* _TO DO_
Search the entries below for "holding", and copy each line where it appears.

* _AVAILABLE DATA_
|---|
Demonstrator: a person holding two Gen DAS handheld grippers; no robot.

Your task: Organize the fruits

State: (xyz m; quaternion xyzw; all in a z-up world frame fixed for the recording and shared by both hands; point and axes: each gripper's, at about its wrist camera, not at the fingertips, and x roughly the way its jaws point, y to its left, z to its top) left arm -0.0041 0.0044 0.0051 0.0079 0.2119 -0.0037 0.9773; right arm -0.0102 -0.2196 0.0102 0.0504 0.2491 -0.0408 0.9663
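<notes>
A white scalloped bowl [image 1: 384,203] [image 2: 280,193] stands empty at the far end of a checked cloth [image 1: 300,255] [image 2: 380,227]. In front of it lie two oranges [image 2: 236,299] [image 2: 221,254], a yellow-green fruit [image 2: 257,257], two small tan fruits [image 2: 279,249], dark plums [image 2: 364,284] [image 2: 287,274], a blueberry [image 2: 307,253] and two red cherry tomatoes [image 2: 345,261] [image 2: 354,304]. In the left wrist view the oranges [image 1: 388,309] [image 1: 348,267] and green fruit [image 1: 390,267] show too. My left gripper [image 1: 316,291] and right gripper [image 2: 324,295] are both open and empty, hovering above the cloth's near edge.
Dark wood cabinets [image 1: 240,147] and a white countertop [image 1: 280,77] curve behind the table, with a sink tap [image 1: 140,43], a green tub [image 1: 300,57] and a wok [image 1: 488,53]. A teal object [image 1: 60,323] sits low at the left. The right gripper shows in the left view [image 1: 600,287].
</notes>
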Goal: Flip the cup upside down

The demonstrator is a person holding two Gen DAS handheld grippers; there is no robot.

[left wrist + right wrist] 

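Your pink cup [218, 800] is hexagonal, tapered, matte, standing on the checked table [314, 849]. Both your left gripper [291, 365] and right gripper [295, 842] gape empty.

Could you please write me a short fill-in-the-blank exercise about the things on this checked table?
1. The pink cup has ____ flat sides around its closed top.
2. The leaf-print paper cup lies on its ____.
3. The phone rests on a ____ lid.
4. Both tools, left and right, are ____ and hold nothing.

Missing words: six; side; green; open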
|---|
* _ANSWER TO THIS TASK_
Demonstrator: a person holding two Gen DAS handheld grippers; no robot.
The demonstrator is a person holding two Gen DAS handheld grippers; there is no robot.

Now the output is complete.